08 Dez de 2019 do YacoNews
Quarenta e três por cento dos brasileiros dizem que nunca confiam em afirmações do presidente Jair Bolsonaro e 37% declaram confiar às vezes, segundo pesquisa do instituto Datafolha divulgada hoje. O levantamento foi feito em escala nacional na quinta-feira, 5, e na sexta-feira, 6, com 2.948 entrevistas em 176 municípios. Para 28% Bolsonaro não se comporta como um presidente em nenhuma situação, mesmo percentual que afirma que, na maioria das vezes, ele se comporta de acordo com o cargo que ocupa. Vinte e cinco por cento dos entrevistados dizem que Bolsonaro se comporta adequadamente em algumas ocasiões, mas não na maioria. Quatorze por cento dizem que ele se comporta bem em todas as situações. O grupo mais favorável a Bolsonaro nesse item é o de pessoas com 60 anos ou mais e com renda entre cinco e dez salários mínimos. O Nordeste é a região mais crítica. A margem de erro da pesquisa é de dois pontos percentuais, para mais ou para menos, dentro do nível de confiança de 95%.

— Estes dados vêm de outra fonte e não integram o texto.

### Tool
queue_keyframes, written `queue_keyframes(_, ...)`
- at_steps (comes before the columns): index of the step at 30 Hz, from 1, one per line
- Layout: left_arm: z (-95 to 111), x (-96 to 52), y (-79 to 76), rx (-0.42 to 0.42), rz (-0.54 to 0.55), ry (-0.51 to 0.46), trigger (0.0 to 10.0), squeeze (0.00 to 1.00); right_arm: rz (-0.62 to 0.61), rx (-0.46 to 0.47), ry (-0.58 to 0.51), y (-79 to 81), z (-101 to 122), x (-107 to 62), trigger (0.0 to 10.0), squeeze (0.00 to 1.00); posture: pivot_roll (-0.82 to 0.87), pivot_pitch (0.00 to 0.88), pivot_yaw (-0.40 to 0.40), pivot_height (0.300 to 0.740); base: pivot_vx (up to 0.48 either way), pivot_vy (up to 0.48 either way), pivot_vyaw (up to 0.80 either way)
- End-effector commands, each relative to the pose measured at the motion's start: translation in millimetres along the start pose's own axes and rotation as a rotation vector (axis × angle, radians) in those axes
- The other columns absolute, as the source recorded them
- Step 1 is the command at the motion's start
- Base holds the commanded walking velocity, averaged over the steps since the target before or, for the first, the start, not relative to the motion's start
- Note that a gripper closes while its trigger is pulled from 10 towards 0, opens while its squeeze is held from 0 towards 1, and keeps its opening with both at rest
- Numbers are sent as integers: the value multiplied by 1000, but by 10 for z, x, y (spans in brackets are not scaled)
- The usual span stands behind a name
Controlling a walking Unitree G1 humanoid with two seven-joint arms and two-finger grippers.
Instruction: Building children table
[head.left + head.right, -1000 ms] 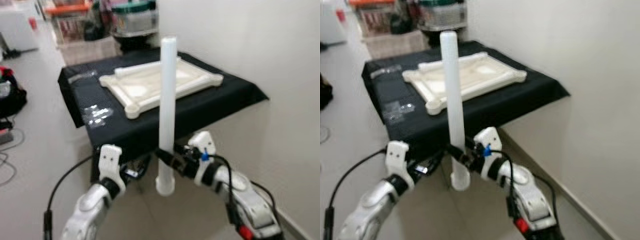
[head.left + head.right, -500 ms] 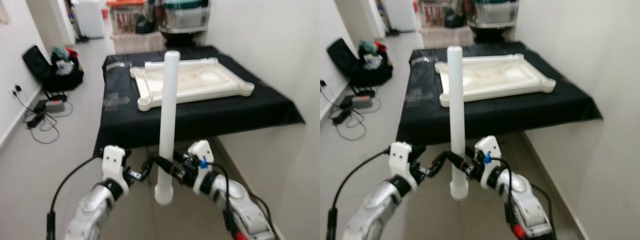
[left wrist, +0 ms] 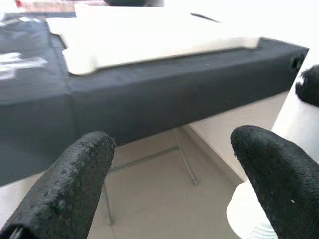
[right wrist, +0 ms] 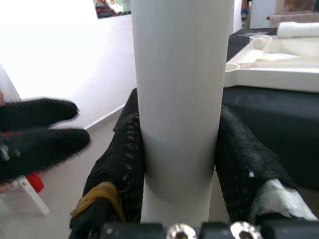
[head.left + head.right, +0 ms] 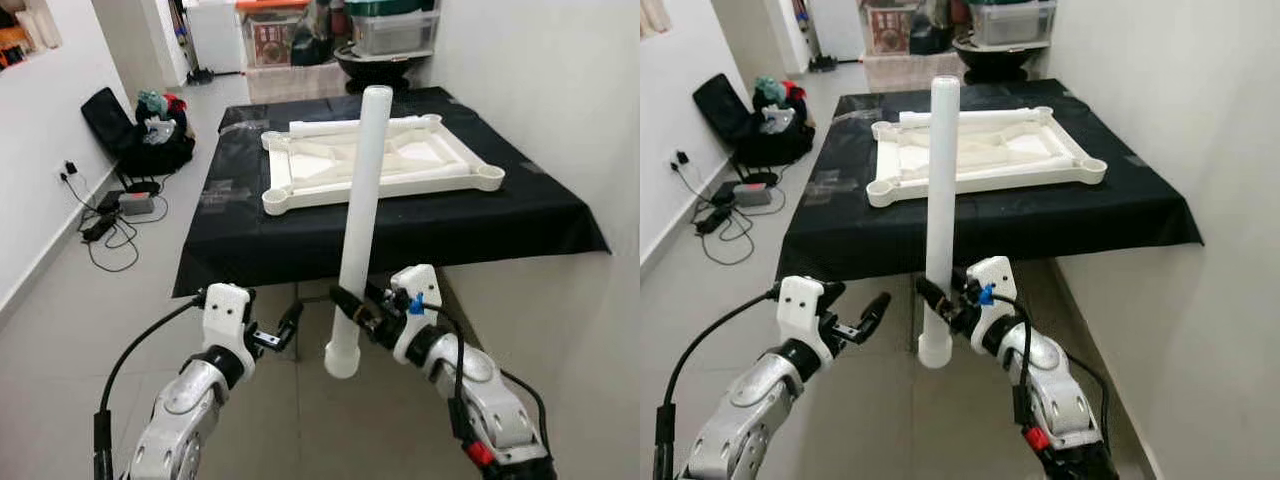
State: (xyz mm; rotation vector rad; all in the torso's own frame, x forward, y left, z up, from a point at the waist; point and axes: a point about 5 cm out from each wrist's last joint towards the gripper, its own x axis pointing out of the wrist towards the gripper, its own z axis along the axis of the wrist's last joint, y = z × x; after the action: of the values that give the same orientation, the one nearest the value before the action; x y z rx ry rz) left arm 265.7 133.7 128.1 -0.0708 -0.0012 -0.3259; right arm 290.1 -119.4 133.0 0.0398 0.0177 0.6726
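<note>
Left eye view. You face a table (image 5: pixel 560 225) draped in black cloth, set against a white wall, grey tile floor all round. On the cloth lies the white tabletop (image 5: pixel 385 160), underside up, ribs showing, corner sockets at each end. Beyond the table: storage bins (image 5: pixel 392 22). On the floor well off the table's left side: a dark bag (image 5: pixel 135 125) and loose cables (image 5: pixel 110 225). Your right gripper (image 5: pixel 350 310) sits in front of the table's near edge, fingers clamped on a white leg (image 5: pixel 360 215) low on its shaft. The leg stands nearly upright, leaning slightly, flared end down, top reaching up across the tabletop. Your left gripper (image 5: pixel 282 333) hangs just beside the leg's flared end, apart from it.

Right eye view. Same layout. Left gripper (image 5: pixel 868 318) fingers parted, nothing between them; a gap separates them from the leg (image 5: pixel 939 200).

Left wrist view. Two black fingers (image 3: pixel 75 179) spread wide, empty. Past them: the table's front edge, the tabletop (image 3: pixel 149 37) washed out above it, a thin metal table frame over the floor. The leg's flared end (image 3: pixel 254 219) shows beside one finger; contact there you cannot tell.

Right wrist view. Both fingers (image 4: pixel 122 164) press the leg (image 4: pixel 182 94) from opposite sides, firm hold. The left gripper's fingertips (image 4: pixel 40 132) lie blurred to one side. The tabletop corner (image 4: pixel 271 62) sits behind the leg.
</note>
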Motion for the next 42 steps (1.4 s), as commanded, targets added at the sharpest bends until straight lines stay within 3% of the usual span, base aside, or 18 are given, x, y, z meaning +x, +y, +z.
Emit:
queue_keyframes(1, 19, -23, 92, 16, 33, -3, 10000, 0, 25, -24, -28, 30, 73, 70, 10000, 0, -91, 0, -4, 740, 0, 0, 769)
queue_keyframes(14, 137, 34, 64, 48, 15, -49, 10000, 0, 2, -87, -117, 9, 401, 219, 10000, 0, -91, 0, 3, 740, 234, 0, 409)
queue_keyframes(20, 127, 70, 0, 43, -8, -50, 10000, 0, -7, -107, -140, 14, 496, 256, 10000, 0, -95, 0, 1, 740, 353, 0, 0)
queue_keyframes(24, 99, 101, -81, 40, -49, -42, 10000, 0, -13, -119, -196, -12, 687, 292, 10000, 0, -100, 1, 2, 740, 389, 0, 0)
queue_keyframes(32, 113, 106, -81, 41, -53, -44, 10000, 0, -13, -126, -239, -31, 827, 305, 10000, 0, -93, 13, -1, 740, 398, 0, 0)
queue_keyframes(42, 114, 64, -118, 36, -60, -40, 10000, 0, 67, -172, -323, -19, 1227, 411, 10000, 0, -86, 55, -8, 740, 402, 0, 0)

Desde que tomou posse em janeiro, Bolsonaro dá ao menos uma declaração falsa ou imprecisa a cada 30 dias. Os piores meses foram os de agosto e setembro, com 20 afirmações total ou parcialmente incorretas, de acordo com levantamento do jornal Folha de S. Paulo. Numa fala à imprensa no dia 22 de setembro, por exemplo, Bolsonaro declarou que “(ter radares nas estradas) prejudica. Causa mais acidente, até”. Ao contrário do que afirmou o presidente, o número de mortes nas estradas brasileiras caiu nos trechos em que foram instalados radares. Um dos temas em que houve mais desinformação este ano foi o que envolveu as queimadas na Amazônia. No dia 30 de agosto, Bolsonaro usou uma rede social para dizer que “Segundo o SEAE (Serviço Europeu de Ação Externa), as informações de satélite do Sistema Copernicus demonstram que a área com queimadas no Brasil teve um decréscimo entre janeiro e agosto de 2019, levando-se em conta o mesmo período de 2018, o que prova o compromisso do nosso governo com a questão ambiental.” Após a postagem, o presidente não apresentou documentos ou dados para provar a informação. Pior: números do Instituto Nacional de Pesquisas Espaciais, órgão do governo brasileiro, indicaram que o país teve até o final de agosto 72.843 focos de incêndio, um aumento de 83% em relação ao mesmo período de 2018.